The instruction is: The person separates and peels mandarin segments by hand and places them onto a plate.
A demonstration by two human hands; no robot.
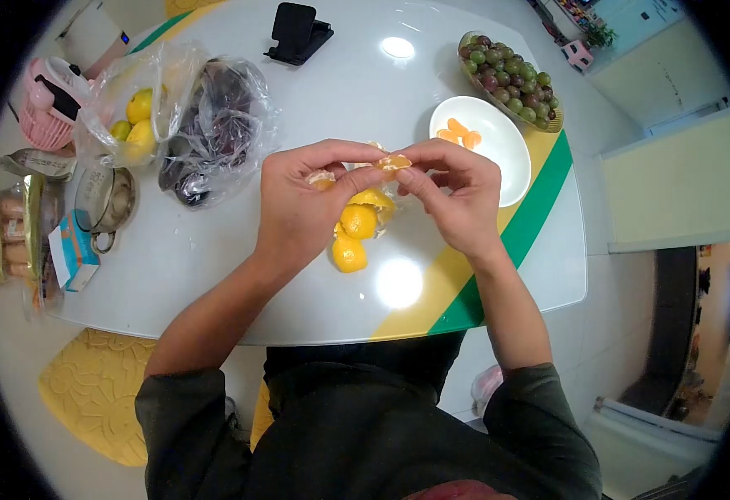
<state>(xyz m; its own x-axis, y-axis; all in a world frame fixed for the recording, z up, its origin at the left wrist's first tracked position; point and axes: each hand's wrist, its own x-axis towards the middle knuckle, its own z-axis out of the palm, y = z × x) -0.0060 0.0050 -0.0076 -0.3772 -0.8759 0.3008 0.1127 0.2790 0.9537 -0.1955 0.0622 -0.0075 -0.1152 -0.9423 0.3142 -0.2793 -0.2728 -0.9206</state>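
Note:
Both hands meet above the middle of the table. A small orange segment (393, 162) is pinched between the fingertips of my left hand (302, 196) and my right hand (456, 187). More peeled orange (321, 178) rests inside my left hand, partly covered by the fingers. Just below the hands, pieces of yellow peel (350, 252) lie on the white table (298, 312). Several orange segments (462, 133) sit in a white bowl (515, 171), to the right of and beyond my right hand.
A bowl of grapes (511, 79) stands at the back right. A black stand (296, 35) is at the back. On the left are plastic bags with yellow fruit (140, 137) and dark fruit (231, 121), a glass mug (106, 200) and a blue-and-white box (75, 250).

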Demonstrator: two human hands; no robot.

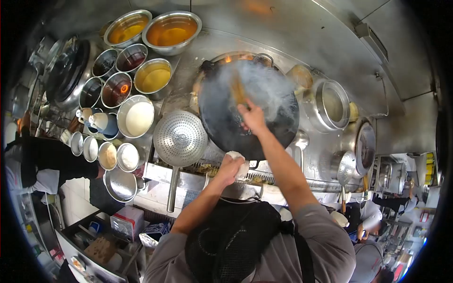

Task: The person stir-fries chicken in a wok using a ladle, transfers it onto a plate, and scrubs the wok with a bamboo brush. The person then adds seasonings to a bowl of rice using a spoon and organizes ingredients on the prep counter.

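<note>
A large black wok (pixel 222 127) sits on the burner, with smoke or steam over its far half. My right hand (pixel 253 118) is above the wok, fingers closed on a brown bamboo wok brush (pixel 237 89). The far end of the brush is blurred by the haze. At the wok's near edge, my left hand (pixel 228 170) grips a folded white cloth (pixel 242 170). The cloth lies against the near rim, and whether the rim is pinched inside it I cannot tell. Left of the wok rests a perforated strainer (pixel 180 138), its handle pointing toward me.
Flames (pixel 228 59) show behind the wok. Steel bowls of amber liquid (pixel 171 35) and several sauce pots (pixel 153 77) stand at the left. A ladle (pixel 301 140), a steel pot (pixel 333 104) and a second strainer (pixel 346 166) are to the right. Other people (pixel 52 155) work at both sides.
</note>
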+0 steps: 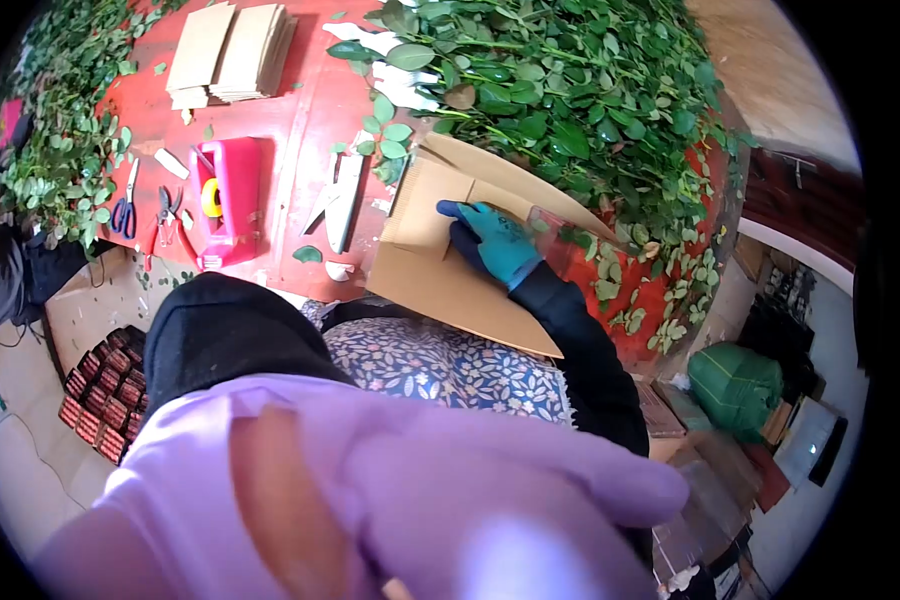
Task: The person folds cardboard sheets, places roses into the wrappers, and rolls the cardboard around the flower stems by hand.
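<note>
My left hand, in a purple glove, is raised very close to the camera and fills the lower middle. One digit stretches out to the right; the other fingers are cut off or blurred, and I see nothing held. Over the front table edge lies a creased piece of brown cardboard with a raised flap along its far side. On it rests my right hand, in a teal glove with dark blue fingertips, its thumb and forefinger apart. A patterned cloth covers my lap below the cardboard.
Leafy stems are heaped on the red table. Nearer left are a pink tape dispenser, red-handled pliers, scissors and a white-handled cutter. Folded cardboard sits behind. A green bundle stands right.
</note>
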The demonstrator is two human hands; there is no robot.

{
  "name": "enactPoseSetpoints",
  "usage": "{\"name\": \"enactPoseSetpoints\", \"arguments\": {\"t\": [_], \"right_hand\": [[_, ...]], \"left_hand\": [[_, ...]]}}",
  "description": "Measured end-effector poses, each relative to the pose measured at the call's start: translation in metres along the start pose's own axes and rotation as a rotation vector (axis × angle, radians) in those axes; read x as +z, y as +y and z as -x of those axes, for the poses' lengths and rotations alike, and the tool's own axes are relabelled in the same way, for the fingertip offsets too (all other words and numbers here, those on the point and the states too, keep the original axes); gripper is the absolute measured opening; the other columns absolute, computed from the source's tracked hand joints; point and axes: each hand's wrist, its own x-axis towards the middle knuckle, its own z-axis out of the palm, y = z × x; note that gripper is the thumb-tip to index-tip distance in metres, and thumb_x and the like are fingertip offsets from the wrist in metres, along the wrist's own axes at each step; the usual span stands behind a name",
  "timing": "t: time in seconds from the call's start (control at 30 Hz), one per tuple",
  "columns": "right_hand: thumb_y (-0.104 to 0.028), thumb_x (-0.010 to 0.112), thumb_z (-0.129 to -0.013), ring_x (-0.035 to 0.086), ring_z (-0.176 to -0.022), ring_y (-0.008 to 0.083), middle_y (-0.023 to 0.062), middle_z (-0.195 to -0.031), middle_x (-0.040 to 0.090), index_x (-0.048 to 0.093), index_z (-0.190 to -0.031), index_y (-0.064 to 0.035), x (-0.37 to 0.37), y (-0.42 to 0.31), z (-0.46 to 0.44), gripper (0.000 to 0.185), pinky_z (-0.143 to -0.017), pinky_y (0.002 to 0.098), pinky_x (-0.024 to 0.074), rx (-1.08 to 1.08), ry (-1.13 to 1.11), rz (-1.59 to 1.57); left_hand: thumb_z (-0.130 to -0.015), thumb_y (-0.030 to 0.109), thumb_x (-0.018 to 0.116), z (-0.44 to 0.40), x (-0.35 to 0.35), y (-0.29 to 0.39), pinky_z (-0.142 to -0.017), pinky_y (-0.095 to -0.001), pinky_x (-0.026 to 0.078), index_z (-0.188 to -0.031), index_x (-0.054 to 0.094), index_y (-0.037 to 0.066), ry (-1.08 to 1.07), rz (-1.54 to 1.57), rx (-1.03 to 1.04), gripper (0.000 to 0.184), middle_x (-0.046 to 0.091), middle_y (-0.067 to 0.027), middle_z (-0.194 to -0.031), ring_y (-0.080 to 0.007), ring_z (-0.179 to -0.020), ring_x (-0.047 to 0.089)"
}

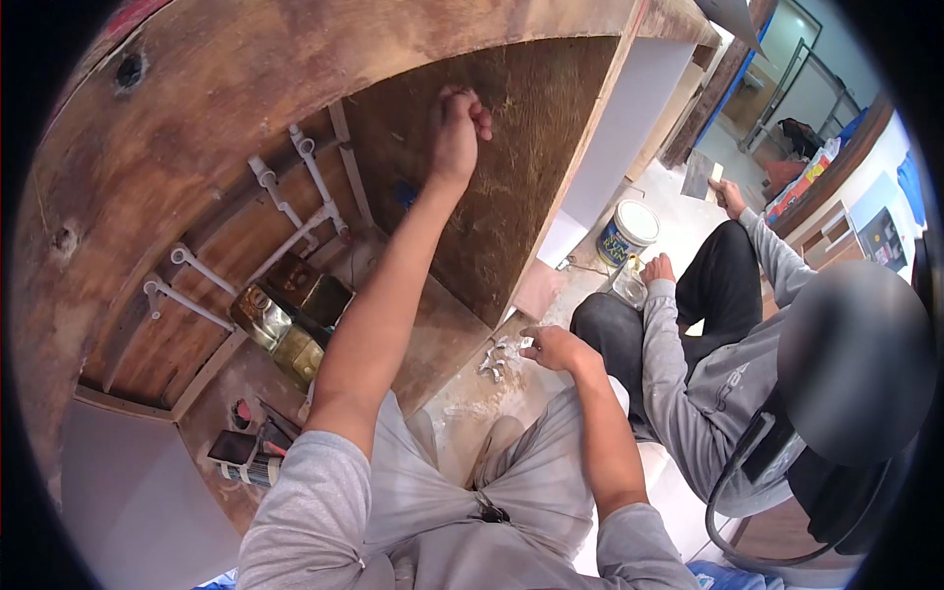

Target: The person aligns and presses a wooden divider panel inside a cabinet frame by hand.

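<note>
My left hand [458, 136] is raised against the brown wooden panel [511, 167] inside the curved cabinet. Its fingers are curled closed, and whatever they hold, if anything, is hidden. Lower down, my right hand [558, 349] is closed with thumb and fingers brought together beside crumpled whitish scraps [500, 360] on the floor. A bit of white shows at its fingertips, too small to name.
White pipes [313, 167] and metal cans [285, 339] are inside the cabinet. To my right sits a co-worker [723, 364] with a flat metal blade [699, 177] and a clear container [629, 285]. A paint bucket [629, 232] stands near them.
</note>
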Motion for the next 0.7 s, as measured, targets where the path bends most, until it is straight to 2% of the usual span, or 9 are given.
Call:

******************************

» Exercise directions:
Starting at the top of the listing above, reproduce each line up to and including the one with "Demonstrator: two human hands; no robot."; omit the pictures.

» Written response:
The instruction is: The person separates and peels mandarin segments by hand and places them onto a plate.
A demonstration by two human hands; no robot.
<state>(xyz m; its own x-axis, y-axis; all in a world frame fixed for the recording, z up, its origin at the left wrist's first tracked position; point and axes: each hand's wrist, its own x-axis towards the middle knuckle, its own z-axis out of the palm, y = z × x) -0.0060 0.0050 -0.0076 -0.3772 -0.8759 0.3008 0.1127 0.2790 0.9537 -0.1955 0.0622 -0.0075 -0.1152 -0.9423 0.3142 -0.2793 -0.2728 -0.9206</state>
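Note:
Both hands meet above the middle of the table. A small orange segment (393, 162) is pinched between the fingertips of my left hand (302, 196) and my right hand (456, 187). More peeled orange (321, 178) rests inside my left hand, partly covered by the fingers. Just below the hands, pieces of yellow peel (350, 252) lie on the white table (298, 312). Several orange segments (462, 133) sit in a white bowl (515, 171), to the right of and beyond my right hand.
A bowl of grapes (511, 79) stands at the back right. A black stand (296, 35) is at the back. On the left are plastic bags with yellow fruit (140, 137) and dark fruit (231, 121), a glass mug (106, 200) and a blue-and-white box (75, 250).
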
Demonstrator: two human hands; no robot.

No more output is required for this exercise.